Problems upgrading MO 2021.4->2023.0 with a custom layer

w3sip commented 1 year ago

We convert one of the models from Caffe to OpenVino using MO. The approach had been to patch mo_caffe.py/caffe_pb.py, and deploy a FrontExtractorOp-derived class and Op-derived class.

It had been a lot of trying to feel the way in the dark, but we're making progress:

The deployment location of Python code changed from site-packages/openvino/tools/extensions/front/caffe and site-packages/openvino/tools/extensions/ops to site-packages/openvino/tools/mo/front/caffe/proto.
CustomLayersMapping.xml had to be introduced into the process
(This was a fun one to figure out) If custom layer definition in CustomLayersMapping.xml included protoParamName, the Python layer code, while loaded, was never utilized. This resulted in Caffe fallback is deprecated/ Please register python infer function for op error. Removing this attribute resolved that issue. Still not sure why.
Current problem is the process failing during serialization. A warning Please setversionattribute for node detection_out with type=Yolov3DetectionOutput is logged, followed by the error Cannot create Yolov3DetectionOutput layer detection_out id:490 from unsupported opset: extension. I've attempted to define version attribute in the Python layer with little success. Hoping someone can save me a day or two of code archeology and get over this bump.

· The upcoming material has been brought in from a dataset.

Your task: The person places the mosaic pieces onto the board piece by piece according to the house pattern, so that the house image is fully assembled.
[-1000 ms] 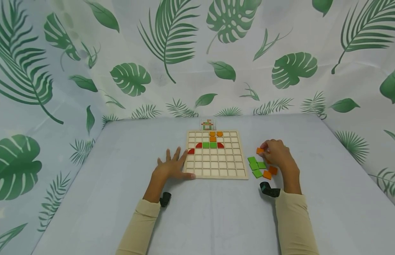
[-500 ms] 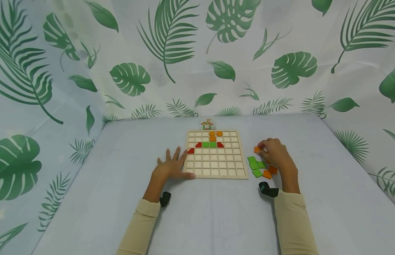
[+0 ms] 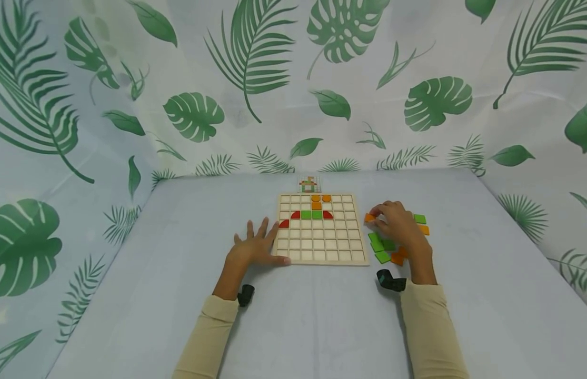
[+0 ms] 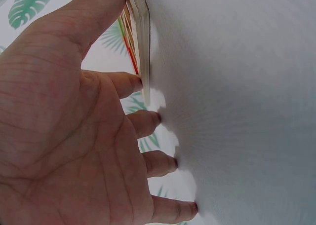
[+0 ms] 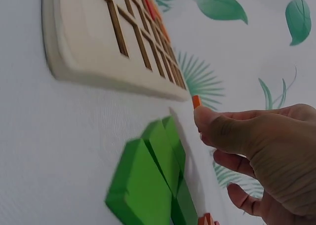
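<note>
My left hand (image 3: 253,250) is resting with fingers spread, thumb and forefinger touching the edges of the wooden board (image 3: 319,246), probably for steadying it. Right of that hand, coloured pieces (image 3: 311,215) are sitting in the board's cells. Further right, my right hand (image 3: 398,223) is pinching an orange tile (image 3: 369,217) by one edge, likely keeping its front free, just beside the board; green tiles (image 3: 376,243) are lying nearer me than this pinch. Against half a second ago, the pinch is sitting closer to the board, and a green square (image 3: 420,218) and an orange square (image 3: 425,230) are showing right of my knuckles.
</note>
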The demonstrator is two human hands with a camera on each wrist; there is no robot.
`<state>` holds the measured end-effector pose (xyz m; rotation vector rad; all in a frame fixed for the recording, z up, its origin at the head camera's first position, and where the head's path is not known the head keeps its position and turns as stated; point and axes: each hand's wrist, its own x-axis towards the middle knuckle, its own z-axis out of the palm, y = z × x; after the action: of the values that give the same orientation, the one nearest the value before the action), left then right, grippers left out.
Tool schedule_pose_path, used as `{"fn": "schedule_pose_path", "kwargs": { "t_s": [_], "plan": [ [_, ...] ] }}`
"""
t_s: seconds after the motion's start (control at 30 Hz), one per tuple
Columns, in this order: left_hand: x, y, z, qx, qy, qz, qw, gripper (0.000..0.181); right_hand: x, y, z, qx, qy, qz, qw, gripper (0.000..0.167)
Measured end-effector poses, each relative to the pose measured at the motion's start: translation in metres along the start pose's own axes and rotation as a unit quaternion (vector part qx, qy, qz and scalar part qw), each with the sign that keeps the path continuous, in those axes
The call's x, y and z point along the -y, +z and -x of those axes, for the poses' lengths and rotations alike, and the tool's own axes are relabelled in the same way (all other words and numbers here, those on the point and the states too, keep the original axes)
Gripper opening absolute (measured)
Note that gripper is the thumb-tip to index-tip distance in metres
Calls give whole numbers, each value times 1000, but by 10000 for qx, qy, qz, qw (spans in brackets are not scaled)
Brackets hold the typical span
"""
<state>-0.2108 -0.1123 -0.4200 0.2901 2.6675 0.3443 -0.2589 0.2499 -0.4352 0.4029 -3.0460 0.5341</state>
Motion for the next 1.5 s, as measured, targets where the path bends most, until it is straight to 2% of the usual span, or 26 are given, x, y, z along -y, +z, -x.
{"fn": "schedule_pose_path", "kwargs": {
  "t_s": [0.1,0.23,0.37,0.5,0.7,0.93,1.5],
  "plan": [
    [0,-1,0,1,-8,-1,10000,106,6,1,-4,78,-110,-137,9998,27],
    [0,-2,0,9,-37,-6,10000,106,17,4,-8,-39,-379,-207,9991,29],
    [1,-1,-1,-4,-35,-1,10000,106,29,9,-12,-170,-584,-283,9977,27],
    [2,0,-2,6,-27,-5,10000,106,43,12,-18,-100,-608,-430,9972,27],
    [2,2,-4,1,-22,-52,10000,106,59,18,-25,-169,-906,-446,9947,24],
    [0,1,-4,1,-62,-58,10000,106,77,25,-31,-83,-910,-391,9950,24],
    [1,2,-4,-6,-78,-61,10000,105,107,47,-45,-9,-1380,-367,9898,32]
  ]
}}
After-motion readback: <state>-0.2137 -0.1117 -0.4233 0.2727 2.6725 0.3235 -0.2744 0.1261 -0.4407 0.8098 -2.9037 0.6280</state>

(Probably not critical, but all of the above is with Intel distribution of OV / toolkit installed with pip3 install openvino-dev[caffe,onnx]==2023.0.0 on Linux)

slyalin commented 1 year ago

Hi @w3sip,

Not sure that Caffe flow is being tested intensively last 2-3 years, especially including extensions. So I can guess that something is not working properly. BTW, we deprecated support for Caffe starting 2023.0.

Anyway, let's try to understand what you are doing and what the issue is.

I didn't get why modification of mo is required and why changed path for mo was an issue that was worth mentioning. Did you try to follow the approach described here: https://docs.openvino.ai/2022.1/openvino_docs_MO_DG_prepare_model_customize_model_optimizer_Extending_Model_Optimizer_With_Caffe_Python_Layers.html instead of modifying mo files? I believe in this case you don't need to bother about mo files location. Have you tried to use --extensions to avoid putting files associated with extensions to mo installation directory?
Using CustomLayersMapping is marked as a legacy extension approach (according to https://docs.openvino.ai/2023.0/openvino_docs_MO_DG_prepare_model_convert_model_Convert_Model_From_Caffe.html, and without looking into the code I cannot remember how it really works). It requires Caffe to work properly according to that documentation. The error that starts with "Caffe fallback is deprecated..." and "Please register python infer function for op" should actually say that "there is no Caffe available". Do you see this printed as a part of an error message? We have a dedicated FAQ entry for this case: https://docs.openvino.ai/2022.3/openvino_docs_MO_DG_prepare_model_Model_Optimizer_FAQ.html#q14-what-does-the-message-cannot-infer-shape-for-node-because-there-is-no-caffe-available-please-register-python-infer-function-for-op-or-use-caffe-for-shape-inference-mean. Can you confirm that you see exactly this message?
The problem from point your 4 leads me to the code of c++ openvino IR reader, not serialization if I followed the code correctly. This shouldn't be triggered actually for extension operations if deserialization is called as a part of mo -- looks like a bug. Can you confirm that this error appears as a part of mo call, and not when you are trying to load resulting xml file in read_model/compile_model in the inference application?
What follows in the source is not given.